10.1 すべては自分の思い通りに!
時々、自分のオブジェクトには色んな種類のサービスオブジェクトへの参照が たくさん保存されていることがあって、それらをネットワーク経由で送信したくない または送信できない場合があります。ファイル、データベースへの参照など。
シリアライズがそのようなケースでも機能するように、クラスがその シリアライズを自分で管理する機能を持たせることが考案されました。そのために 特殊なメソッドが使われます:__reduce__()、 __getstate__()、__setstate__()。これらのメソッドは オブジェクトがどのようにシリアライズおよび復元されるべきかを指定するのに役立ちます。
管理されたシリアライズの主要なメソッド:
-
__reduce__(): オブジェクトがどのように シリアライズされるべきかを指定します。 -
__getstate__(): シリアライズするためのオブジェクトの状態を返します。 -
__setstate__(self, state): 状態からオブジェクトを復元します。

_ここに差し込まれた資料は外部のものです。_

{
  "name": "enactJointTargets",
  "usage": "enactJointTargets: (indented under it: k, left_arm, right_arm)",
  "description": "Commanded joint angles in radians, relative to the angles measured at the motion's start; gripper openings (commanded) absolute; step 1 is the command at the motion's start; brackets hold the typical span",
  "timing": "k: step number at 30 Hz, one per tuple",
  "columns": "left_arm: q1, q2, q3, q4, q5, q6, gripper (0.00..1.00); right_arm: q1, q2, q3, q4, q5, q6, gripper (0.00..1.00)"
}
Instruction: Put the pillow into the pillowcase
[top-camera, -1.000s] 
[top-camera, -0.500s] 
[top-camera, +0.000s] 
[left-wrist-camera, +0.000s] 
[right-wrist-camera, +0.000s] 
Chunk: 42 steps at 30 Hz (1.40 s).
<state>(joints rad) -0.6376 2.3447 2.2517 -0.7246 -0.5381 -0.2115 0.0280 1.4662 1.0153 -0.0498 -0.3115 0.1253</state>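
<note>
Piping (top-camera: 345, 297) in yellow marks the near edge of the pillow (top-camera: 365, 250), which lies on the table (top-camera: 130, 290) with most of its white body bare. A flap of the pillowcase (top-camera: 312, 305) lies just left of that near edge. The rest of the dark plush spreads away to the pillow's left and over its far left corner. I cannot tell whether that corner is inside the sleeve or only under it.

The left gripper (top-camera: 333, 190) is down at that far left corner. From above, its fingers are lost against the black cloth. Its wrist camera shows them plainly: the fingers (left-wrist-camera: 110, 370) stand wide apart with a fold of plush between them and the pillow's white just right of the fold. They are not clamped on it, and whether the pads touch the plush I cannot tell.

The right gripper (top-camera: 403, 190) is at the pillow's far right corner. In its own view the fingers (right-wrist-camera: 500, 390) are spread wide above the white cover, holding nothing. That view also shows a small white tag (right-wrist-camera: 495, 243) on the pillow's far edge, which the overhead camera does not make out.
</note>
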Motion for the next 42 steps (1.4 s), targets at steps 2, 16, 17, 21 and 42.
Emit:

これらのメソッドについて詳しく説明して、どのように組み合わせて使うかをお伝えします。
10.2 メソッド __reduce__()
メソッド __reduce__() は、オブジェクトがどのように シリアライズおよびデシリアライズされるべきかを指定するタプルを返します。 タプルは通常以下を含みます:
- オブジェクトを復元するために使用される関数またはクラスへの参照。
- その関数またはクラスの引数のタプル。
- 追加のオブジェクトの状態(必要に応じて)。
例:
import pickle
class CustomClass:
def __init__(self, value):
self.value = value
def __reduce__(self):
return (self.__class__, (self.value,))
def __repr__(self):
return f"CustomClass(value={self.value})"
# オブジェクトの作成
obj = CustomClass(42)
# オブジェクトのシリアライズ
serialized_obj = pickle.dumps(obj)
print("シリアライズされたオブジェクト:", serialized_obj)
# オブジェクトのデシリアライズ
deserialized_obj = pickle.loads(serialized_obj)
print("デシリアライズされたオブジェクト:", deserialized_obj)

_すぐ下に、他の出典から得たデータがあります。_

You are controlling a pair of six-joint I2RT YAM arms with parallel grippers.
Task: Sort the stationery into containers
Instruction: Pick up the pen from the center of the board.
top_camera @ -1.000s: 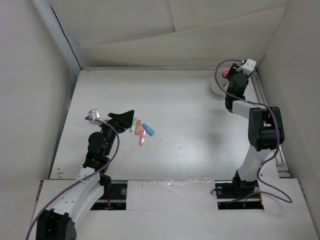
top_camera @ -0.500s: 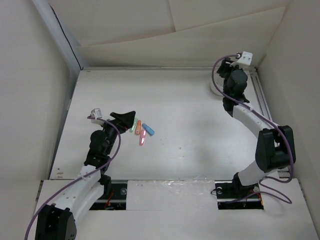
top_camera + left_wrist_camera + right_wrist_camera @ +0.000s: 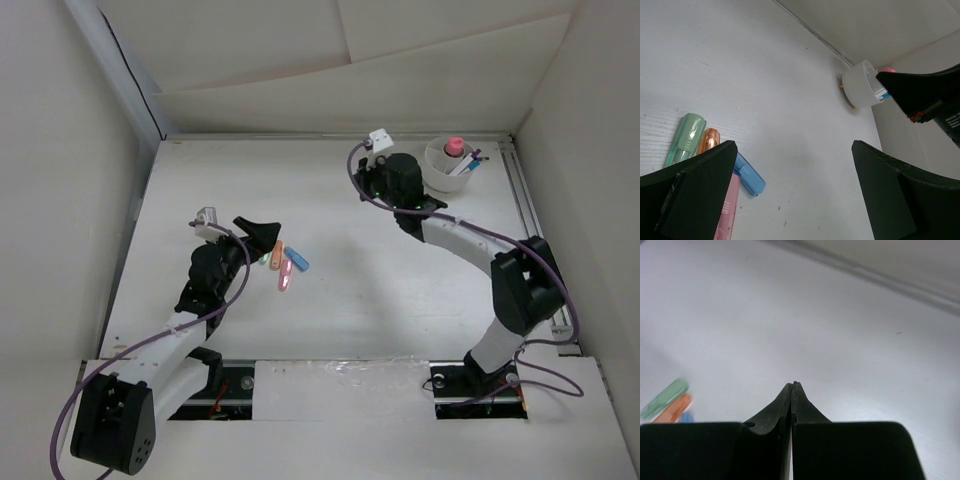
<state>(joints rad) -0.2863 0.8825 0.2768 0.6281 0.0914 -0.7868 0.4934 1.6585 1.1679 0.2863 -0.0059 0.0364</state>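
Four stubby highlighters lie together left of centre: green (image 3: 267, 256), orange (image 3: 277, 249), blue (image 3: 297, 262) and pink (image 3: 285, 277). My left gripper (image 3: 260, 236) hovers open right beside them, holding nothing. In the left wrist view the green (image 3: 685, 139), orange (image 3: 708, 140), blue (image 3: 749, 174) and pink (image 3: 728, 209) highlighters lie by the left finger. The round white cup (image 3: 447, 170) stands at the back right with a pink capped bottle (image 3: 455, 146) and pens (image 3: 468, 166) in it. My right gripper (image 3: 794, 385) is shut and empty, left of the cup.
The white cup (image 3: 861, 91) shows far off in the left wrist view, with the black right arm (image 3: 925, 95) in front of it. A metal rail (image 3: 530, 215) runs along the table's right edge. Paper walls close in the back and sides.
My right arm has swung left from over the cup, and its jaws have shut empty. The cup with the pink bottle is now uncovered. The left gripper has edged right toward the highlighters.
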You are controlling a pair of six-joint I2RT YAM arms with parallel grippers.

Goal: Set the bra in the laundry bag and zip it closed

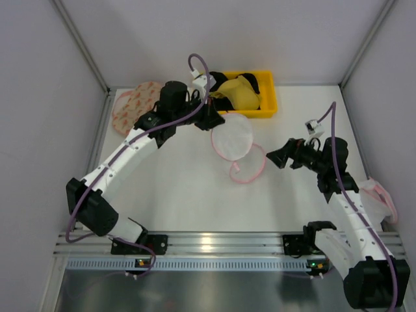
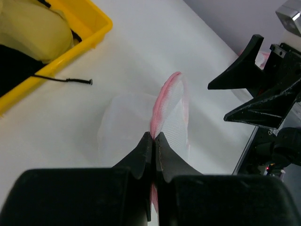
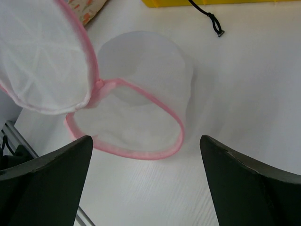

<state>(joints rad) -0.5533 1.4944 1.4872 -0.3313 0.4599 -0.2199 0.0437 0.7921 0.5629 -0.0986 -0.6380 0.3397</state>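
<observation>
Pink-rimmed laundry bag (image 1: 232, 133) clamped in left end effector (image 2: 154, 135); right end effector (image 1: 272, 159) released, nearby.

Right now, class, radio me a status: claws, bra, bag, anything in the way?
Left claw shut on laundry bag rim. Right claw open, empty. Bra in yellow bin, bag unzipped. Black strap trailing from bin.

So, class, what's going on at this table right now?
The left tool is shut on the pink rim of the bag, holding its flap up so the bag lies open. The right tool is open near it, holding nothing. The yellow bra is in the bin, not yet bagged.
</observation>
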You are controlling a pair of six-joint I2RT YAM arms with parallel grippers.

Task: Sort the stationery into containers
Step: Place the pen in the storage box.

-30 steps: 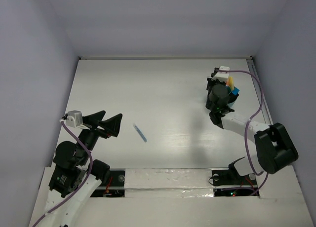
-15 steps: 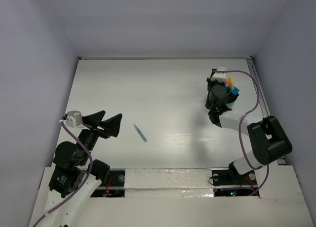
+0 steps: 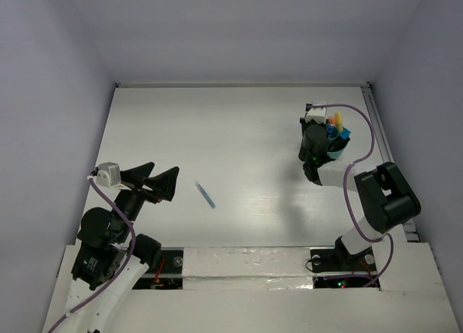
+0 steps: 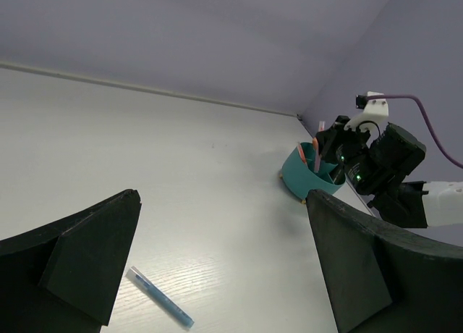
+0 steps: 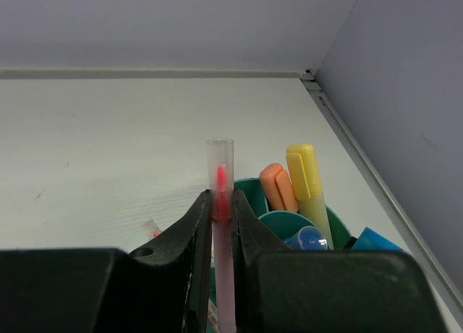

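left claw (image 4: pixel 223 203) hangs spread wide, holding nothing. a blue pen (image 4: pixel 159 298) lies on the surface (image 4: pixel 181 166) just ahead of it. farther off, the right claw (image 5: pixel 221 203) is pinching a pink pen (image 5: pixel 221 175) upright, with the cup (image 4: pixel 304 182) just beneath and beyond its tips. an orange highlighter (image 5: pixel 278 187) and a yellow highlighter (image 5: pixel 307 179) crowd the far side. the risk: let go onto a divider or against those two, the pink pen could tip over the rim and roll off.
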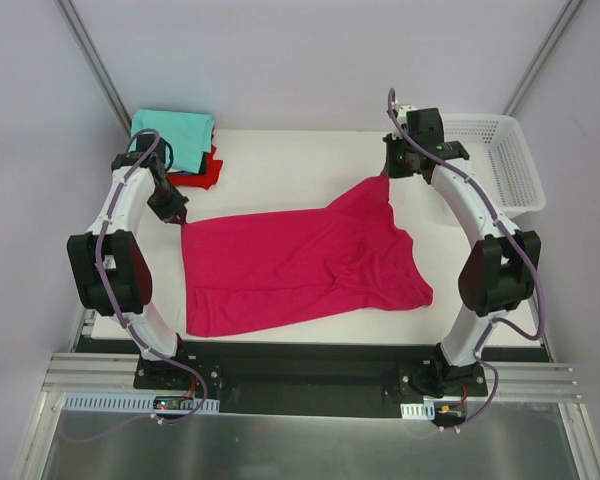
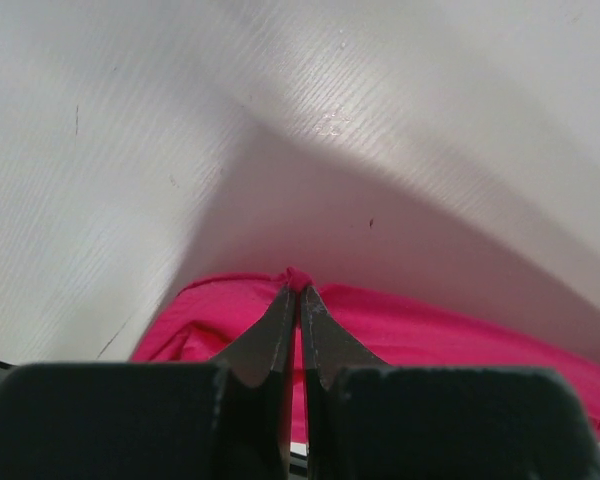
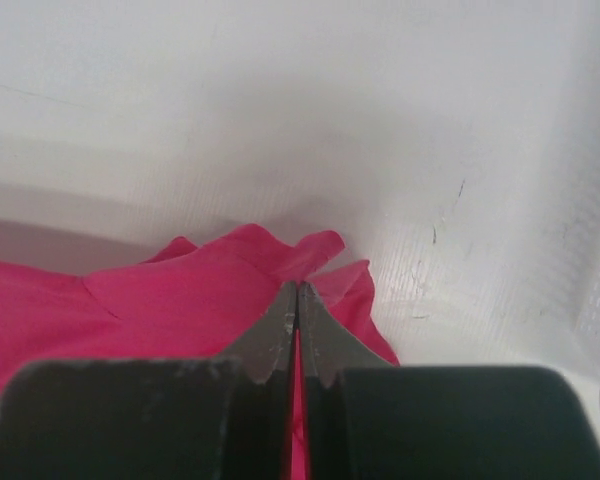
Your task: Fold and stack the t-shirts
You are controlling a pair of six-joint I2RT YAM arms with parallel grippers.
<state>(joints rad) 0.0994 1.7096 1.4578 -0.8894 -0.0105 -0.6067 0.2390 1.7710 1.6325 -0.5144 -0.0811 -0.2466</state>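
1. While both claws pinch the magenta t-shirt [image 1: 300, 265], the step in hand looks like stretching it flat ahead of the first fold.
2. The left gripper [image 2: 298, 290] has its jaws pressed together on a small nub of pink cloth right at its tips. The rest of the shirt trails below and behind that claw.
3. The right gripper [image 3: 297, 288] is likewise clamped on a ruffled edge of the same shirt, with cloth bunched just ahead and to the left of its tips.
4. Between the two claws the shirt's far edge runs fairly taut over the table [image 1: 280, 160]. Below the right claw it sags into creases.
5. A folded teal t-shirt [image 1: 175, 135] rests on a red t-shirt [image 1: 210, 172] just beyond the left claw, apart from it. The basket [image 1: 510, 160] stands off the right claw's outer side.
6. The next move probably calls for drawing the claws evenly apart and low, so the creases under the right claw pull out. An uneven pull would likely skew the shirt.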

デフォルトでは、__reduce__() メソッドは以下のような動作をします:
class CustomClass:
def __init__(self, value):
self.value = value
def __reduce__(self):
# クラスの定義
cls = self.__class__
# コンストラクタの引数
args = (self.value,)
# オブジェクトの状態
state = self.__dict__
return (cls, args, state)
それは3つのオブジェクトからなるタプルを返します:
現在のクラスへの参照コンストラクタの引数 (タプル)オブジェクトの現在の状態への参照
これが望む動作であれば、__reduce__() をオーバーライドする必要はないです。
10.3 状態の読み込みと書き込み
メソッド __getstate__() と __setstate__()
これらは、シリアライズとデシリアライズの際にオブジェクトの状態を管理するために使用されます。
-
__getstate__(): シリアライズするべきオブジェクトの状態を返します。 -
__setstate__(self, state): 状態からオブジェクトを復元します。
例:
例えば、オブジェクトのすべてのフィールドを保存せず、いくつかを除外したい場合、 __getstate__() メソッドでは以下を行う必要があります:
- 現在のオブジェクトの状態(内部フィールドの
__dict__を使って)を別の変数、 辞書stateにコピーします。 - シリアライズしないフィールドを削除します。
- 生成されたオブジェクトを
__getstate__()関数の結果として返します。
import pickle
class CustomClass:
def __init__(self, value):
self.value = value
self.internal_state = "internal"
def __getstate__(self):
state = self.__dict__.copy()
del state['internal_state'] # 内部状態を除外
return state
def __setstate__(self, state):
self.__dict__.update(state)
self.internal_state = "restored internal" # 内部状態を復元
def __repr__(self):
return f"CustomClass(value={self.value}, internal_state={self.internal_state})"
# オブジェクトの作成
obj = CustomClass(42)
print("オリジナルのオブジェクト:", obj)
# オブジェクトのシリアライズ
serialized_obj = pickle.dumps(obj)
print("シリアライズされたオブジェクト:", serialized_obj)
# オブジェクトのデシリアライズ
deserialized_obj = pickle.loads(serialized_obj)
print("デシリアライズされたオブジェクト:", deserialized_obj)
デシリアライズ時に、__setstate__() 関数内で、私たちは以下の2つのことをします:
-
update()メソッドを使ってオブジェクトの現状を更新します。 - フィールド
internal_state(および他の非シリアライズ可能なフィールド)は 新しい値を取得します。